2012年11月12日月曜日

今日から日雇い労働者になった(増田明利)

作者がタネ銭1万円を持って一ヶ月日雇い労働者として働いてみた体験ルポです。
 でも、働きに行った先で一緒に仕事をしてる人を罵倒するなど「俺は今はこういう暮らししてるけど、今だけでお前らとは違うんだよ」とばかりに見下してる描写が多く不愉快でした。

 「時給1200円で1日8時間月に20日働いて19万2000円だぞ。大学新卒の初任給より安いじゃないか。時給がたった50円高いとか100円高いとかで騒ぐなよ。みっともない。少しは考えろよ、馬鹿!!」と書かれていますが、
都内とかは物価や家賃も高いから給料も地方より高いのかもしれませんし大手企業とかの事は分かりませんが、 日雇い労働者でなくてもそれくらいの給料の人やそれ以下は沢山います。
たった50円、100円といいますが、それが数時間×数日分増えると給料がだいぶ違いますよね。
それを騒ぐのがなんでみっともないんですか。
働くのはお金のためなんだから大事な事じゃないですか。


「もうちょっとテキパキ働けよ。それからさ、挨拶ってのは社会生活の基本なんだよ。」と書かれていますが、
確かに挨拶は大事ですがこんな偉そうに言わなくても他に言い方があるんじゃないでしょうか?
仕事が人より遅いとか挨拶や会話を上手く出来ないとかは、わざとそうしてる人もいるかもしれないけど頑張っても出来ない人だっているでしょう。

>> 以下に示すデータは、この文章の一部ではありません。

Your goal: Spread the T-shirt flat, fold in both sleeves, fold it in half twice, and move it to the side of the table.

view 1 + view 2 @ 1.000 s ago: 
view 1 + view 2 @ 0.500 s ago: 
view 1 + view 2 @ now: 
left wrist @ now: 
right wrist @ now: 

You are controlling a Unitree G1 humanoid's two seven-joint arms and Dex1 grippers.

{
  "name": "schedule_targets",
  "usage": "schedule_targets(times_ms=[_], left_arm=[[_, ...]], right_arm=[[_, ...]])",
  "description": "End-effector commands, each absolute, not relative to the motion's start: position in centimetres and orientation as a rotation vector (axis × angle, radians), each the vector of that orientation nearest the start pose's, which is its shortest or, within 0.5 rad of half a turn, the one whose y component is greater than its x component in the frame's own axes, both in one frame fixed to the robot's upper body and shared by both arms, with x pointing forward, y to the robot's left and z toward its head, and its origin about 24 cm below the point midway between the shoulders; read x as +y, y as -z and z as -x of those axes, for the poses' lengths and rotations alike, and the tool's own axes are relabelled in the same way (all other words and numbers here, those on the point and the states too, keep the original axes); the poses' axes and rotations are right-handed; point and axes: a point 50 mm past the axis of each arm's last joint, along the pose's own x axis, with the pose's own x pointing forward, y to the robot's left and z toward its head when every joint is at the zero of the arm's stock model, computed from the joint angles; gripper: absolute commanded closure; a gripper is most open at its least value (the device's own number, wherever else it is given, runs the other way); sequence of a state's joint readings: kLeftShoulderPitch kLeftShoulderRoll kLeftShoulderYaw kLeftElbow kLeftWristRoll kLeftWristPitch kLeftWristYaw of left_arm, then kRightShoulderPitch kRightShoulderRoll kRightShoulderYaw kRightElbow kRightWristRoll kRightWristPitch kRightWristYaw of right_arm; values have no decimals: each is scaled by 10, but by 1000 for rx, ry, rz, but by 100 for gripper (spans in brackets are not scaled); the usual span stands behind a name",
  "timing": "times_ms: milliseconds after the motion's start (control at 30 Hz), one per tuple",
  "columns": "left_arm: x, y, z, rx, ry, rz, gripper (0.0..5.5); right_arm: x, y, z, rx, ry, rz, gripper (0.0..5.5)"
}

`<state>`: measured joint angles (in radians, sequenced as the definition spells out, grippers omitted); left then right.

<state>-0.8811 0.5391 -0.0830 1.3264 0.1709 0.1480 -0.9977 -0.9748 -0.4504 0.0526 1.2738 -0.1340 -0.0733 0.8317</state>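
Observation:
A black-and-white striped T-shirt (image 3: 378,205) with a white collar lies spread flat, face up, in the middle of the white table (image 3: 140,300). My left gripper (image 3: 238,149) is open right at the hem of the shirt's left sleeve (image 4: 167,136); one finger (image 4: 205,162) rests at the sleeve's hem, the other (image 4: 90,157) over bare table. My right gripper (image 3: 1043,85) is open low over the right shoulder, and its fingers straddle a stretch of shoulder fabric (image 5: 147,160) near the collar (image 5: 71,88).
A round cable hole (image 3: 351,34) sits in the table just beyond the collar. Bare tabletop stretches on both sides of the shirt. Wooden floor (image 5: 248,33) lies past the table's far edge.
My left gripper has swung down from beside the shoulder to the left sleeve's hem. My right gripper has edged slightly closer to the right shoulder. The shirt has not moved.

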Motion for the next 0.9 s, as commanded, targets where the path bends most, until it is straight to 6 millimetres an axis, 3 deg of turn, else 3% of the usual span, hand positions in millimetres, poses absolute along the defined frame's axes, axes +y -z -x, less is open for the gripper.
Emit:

他にも同じ仕事をしている日雇い労働者に対して「終わってるな」だとか色々と書かれていますが、
そういう生活を続けていくうちにだんだん駄目になっていく人も確かに沢山いるでしょうけど努力しても生活を変えれない人も沢山いるんじゃないでしょうか?
それに、職業で差別するのもどうかと思います。
キツイ仕事をしてくれている人がいるから、夜でもコンビニやファミレスが開いていたりお店に商品が並んでいるんですよ。

それに、どんなにいい待遇の会社であっても「こんなつまらない仕事はしたくないな」と思いながら仕事してる人もいるかもしれませんし単純作業の仕事とかに限った事じゃないです。
生きる為にはお金が必要でお金を得るには仕事をしないといけないけど、自分がしたい仕事に就ける人はごく一部で大体の人は妥協した仕事を生活のために続けているんじゃないでしょうか。


学生の時は学歴が就職にも関わってくるのが分からなくて中卒や高校中退で社会に出て、そのうちにそれが分かってきても一度レールを外れてしまった人には元に戻るのが厳しいですよね。
学校へ行き直したいと思ってもお金の問題があるし、行けたとしても職歴がなければ仕事に就きにくいだろうし。


読んでいて思いましたがネカフェ難民は惣菜とかを買うか外食になるから、食費がかかるし栄養バランスが偏りますね。
ネカフェ難民数人で団結してルームシェアでもして就職探せばいいんじゃないって思いますが、知らない人をどこまで信用していいか分からないし現実的じゃないんでしょうね。

頑張ろうとしている人に機会を与えてくれる社会になって欲しいです。